— Work to be completed —
All lines from the first one in the listing below to the one holding "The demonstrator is", inclusive, are to be copied exactly.
>>>>
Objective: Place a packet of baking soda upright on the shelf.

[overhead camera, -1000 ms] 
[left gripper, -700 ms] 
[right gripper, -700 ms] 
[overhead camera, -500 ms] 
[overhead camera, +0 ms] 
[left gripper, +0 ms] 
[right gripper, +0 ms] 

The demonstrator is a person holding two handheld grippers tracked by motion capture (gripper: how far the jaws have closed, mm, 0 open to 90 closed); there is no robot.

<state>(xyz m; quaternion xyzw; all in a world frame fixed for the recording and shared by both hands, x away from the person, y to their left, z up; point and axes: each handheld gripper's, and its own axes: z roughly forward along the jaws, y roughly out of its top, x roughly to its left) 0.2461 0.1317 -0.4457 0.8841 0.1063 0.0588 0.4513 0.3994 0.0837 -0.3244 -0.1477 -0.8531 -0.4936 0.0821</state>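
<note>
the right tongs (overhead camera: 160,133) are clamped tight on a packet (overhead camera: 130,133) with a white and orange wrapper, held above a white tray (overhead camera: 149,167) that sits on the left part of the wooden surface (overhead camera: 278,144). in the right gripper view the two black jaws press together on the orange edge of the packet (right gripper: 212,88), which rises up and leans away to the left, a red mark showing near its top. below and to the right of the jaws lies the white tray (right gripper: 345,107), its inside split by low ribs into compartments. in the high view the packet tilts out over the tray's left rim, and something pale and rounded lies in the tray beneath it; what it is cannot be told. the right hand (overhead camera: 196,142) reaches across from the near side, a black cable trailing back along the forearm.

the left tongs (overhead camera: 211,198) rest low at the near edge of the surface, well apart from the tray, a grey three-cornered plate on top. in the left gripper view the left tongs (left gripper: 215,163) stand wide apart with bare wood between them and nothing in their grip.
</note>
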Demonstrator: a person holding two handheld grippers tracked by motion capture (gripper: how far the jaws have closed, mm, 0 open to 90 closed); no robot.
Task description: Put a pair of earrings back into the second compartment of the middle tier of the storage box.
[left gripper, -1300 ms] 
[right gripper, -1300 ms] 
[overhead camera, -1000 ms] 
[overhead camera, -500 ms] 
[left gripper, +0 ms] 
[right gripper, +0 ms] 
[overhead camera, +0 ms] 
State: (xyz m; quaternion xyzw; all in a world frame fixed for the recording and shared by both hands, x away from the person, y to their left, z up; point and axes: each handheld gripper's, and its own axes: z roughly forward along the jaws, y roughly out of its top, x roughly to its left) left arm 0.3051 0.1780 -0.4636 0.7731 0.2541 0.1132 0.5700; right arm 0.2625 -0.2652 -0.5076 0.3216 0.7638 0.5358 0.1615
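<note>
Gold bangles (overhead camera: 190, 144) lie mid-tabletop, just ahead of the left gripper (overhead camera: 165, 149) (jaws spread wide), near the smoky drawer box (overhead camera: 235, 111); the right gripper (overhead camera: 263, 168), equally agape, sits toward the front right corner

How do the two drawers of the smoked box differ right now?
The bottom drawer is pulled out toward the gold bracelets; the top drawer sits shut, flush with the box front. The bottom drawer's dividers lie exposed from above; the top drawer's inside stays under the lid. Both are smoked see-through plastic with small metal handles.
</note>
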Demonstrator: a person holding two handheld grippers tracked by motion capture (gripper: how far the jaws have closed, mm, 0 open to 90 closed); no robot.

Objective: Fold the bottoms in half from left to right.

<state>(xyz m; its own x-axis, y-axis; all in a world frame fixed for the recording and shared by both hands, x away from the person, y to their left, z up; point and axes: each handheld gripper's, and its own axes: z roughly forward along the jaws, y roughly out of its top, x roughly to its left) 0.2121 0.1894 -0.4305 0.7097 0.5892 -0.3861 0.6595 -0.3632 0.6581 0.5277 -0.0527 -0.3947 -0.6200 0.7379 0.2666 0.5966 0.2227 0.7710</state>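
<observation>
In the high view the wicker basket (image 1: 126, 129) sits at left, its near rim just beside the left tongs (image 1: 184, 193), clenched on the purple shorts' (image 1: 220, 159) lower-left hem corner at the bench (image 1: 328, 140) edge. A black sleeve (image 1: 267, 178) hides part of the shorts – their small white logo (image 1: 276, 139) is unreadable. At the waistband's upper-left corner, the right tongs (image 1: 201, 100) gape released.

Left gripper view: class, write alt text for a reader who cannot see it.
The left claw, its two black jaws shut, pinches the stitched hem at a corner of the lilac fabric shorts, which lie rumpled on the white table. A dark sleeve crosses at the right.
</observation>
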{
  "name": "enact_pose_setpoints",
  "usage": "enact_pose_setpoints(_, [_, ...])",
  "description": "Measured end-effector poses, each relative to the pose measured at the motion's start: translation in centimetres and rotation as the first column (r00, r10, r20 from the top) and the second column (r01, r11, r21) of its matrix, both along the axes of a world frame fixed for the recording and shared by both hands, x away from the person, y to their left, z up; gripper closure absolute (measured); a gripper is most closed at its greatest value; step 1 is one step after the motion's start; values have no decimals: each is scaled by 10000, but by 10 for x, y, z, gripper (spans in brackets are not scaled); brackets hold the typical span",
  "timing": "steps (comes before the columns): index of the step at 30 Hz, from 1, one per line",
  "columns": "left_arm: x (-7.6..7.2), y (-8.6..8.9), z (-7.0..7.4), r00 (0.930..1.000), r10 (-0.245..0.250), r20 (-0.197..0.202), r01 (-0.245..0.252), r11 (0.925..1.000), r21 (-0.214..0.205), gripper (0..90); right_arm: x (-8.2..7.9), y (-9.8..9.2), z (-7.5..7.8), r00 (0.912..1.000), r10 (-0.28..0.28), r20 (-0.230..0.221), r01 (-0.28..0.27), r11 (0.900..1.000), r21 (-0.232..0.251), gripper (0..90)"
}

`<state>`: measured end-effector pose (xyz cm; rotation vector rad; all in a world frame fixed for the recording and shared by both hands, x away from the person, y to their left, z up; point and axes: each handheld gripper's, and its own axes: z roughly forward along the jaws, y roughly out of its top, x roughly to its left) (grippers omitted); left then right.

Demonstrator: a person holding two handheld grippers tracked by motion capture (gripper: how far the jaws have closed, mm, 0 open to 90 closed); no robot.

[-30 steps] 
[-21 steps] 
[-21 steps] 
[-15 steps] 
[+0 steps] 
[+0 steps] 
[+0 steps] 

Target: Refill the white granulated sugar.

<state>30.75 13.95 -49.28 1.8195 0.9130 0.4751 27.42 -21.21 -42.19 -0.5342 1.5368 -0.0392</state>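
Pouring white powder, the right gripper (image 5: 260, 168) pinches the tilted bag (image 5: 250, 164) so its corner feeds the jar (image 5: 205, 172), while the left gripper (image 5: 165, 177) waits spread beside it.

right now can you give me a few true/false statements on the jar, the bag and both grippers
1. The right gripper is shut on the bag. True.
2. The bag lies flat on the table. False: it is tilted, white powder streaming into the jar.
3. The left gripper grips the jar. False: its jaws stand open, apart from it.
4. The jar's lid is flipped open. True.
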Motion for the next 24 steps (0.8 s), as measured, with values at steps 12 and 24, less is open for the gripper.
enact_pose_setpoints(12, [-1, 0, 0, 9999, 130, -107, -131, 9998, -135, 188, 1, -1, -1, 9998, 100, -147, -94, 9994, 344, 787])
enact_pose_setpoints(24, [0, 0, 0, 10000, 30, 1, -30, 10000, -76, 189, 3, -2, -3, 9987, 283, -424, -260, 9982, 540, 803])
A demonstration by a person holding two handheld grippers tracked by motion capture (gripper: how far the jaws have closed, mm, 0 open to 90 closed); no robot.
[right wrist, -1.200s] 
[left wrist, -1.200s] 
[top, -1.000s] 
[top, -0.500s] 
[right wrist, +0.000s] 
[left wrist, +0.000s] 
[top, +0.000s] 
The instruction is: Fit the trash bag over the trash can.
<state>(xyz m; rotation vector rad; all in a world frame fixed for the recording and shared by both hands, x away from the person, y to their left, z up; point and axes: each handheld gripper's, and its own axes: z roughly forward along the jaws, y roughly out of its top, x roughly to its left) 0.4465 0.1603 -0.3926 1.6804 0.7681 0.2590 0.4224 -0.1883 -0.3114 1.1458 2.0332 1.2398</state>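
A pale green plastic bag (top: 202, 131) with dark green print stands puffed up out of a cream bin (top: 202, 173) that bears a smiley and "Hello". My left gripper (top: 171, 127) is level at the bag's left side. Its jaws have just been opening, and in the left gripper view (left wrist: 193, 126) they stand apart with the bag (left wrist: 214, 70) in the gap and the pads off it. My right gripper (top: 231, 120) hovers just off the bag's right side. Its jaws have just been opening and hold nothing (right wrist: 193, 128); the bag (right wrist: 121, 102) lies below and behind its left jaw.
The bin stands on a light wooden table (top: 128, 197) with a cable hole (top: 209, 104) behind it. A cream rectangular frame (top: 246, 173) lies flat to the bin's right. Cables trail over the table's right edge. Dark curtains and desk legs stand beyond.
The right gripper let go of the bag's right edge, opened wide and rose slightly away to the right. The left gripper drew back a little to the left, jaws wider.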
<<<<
— Exercise result —
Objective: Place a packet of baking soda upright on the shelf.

[overhead camera, -1000 ms] 
[left gripper, -700 ms] 
[right gripper, -700 ms] 
[overhead camera, -500 ms] 
[overhead camera, +0 ms] 
[left gripper, +0 ms] 
[right gripper, +0 ms] 

The demonstrator is a person holding two handheld grippers tracked by motion capture (gripper: how far the jaws have closed, mm, 0 open to 90 closed); there is no robot.

The requested output has been fully supplied.